A lo anterior le siguió una subida en las apuestas, al sugerir a modo de represalia unilateral un nuevo aumento del porcentaje de gastos de los miembros de la OTAN de 2% a un 4%, amparándose en el actual gasto de Estados Unidos, que ronda el 3.5% y representa en términos reales un 22% del total del financiamiento de la OTAN. Sin embargo, una de las razones que explica las más recientes críticas contra Alemania, lo representa el proyecto Nord Stream 2, un nuevo gasoducto de capital ruso aprobado por Berlín, que proveerá a Alemania 55,000 millones de metros cúbicos de gas natural al año.

Según los ataques vertidos por Trump vía Twitter, Alemania recibe de Rusia más del 60% de su demanda de energía, lo que prácticamente le pone a merced de Moscú, pero en realidad los datos indican que actualmente el citado porcentaje es más próximo a un 20%. Lo que quizás haya que valorar, es que las autoridades alemanas han procurado acabar con el uso de energía nuclear para el 2022, por lo que la búsqueda de un sustituto viable, económico y sostenible, les lleva a estudiar alternativas como estas, que no obstante ser de iniciativa privada, el proyecto tiene valor estratégico para ambas potencias.

Ahora bien, a pesar de que la crítica contra Merkel del mandatario estadounidense ha encontrado cierto eco dentro de la Unión Europea y miembros de OTAN, no menos cierto es que representa una nueva ambivalencia retórica, por cuanto Washington intermitentemente tiende a coquetear con Moscú, al punto de Trump indicar que le es más fácil entenderse con Putin que con sus aliados europeos.

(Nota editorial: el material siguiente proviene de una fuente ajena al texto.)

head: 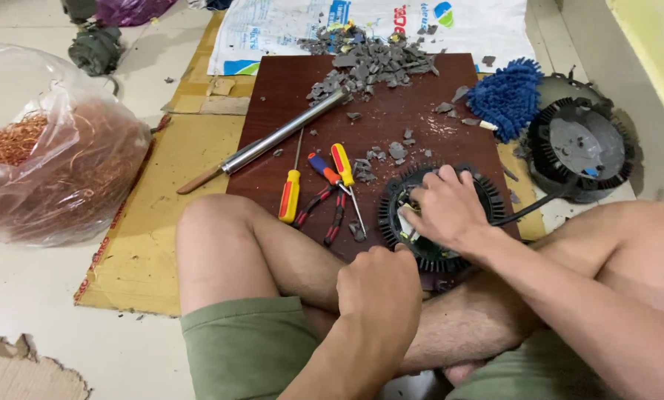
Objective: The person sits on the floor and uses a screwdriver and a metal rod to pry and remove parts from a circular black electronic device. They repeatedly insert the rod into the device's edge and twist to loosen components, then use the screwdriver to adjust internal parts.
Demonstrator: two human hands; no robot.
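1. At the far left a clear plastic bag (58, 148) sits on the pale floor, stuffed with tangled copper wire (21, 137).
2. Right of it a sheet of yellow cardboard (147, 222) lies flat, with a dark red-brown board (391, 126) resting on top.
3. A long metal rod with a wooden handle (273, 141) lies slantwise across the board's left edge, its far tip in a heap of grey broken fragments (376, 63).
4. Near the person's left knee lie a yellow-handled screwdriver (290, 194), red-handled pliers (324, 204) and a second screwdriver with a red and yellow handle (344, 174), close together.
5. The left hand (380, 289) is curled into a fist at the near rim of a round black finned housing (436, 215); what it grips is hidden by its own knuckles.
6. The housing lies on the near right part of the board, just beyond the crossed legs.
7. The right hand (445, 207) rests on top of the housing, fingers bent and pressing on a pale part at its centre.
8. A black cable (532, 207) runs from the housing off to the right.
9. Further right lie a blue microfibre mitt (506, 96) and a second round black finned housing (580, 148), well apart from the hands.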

Por si esto no fuera ya suficiente, el Washington Post hizo pública la información de que el presidente estadounidense estaría estudiando junto al Pentágono la posibilidad de retirar de Alemania sus tropas, que actualmente superan los 34,000 miembros.

Lo anterior puede responder más a un exabrupto momentáneo que a un plan realista, puesto que de ejecutarse tal medida se estaría alterando de manera considerable el balance de poder en Europa, obligando a Alemania a procurar su propio y legitimo resguardo, algo que reviviría viejos fantasmas de la 1ra y 2da Guerra Mundial. De hecho, la canciller alemana hizo valer su peso político dentro del viejo Continente, recalcando el derecho que tiene su nación de decidir sobre sus políticas sin necesidad de injerencias.

Retomando las actuales divergencias a lo interno de la OTAN, en lo que respecta a la funcionalidad de la misma, resulta evidente que esta debe ser sometida a una reestructuración que le haga corresponderse con los nuevos desafíos, que abarcan la migración, seguridad cibernética (piratería, espionaje, robo de información) y terrorismo.

Preocupa que ponderando el devenir histórico de los últimos 70 años, encontremos que por un lado no existe una nación que haya hecho más por Europa que Estados Unidos, iniciando por el Plan Marshall cuya ejecución devolvió a los europeos su esplendor, pero que al mismo tiempo hoy sea precisamente un mandatario estadounidense, quien apueste a su fracaso. A pesar de ello, la lógica indica que estos desencuentros no convienen a ninguna de las partes, por cuanto es Bruselas el mayor aliado estratégico de Washington en su cada vez más precario dominio global.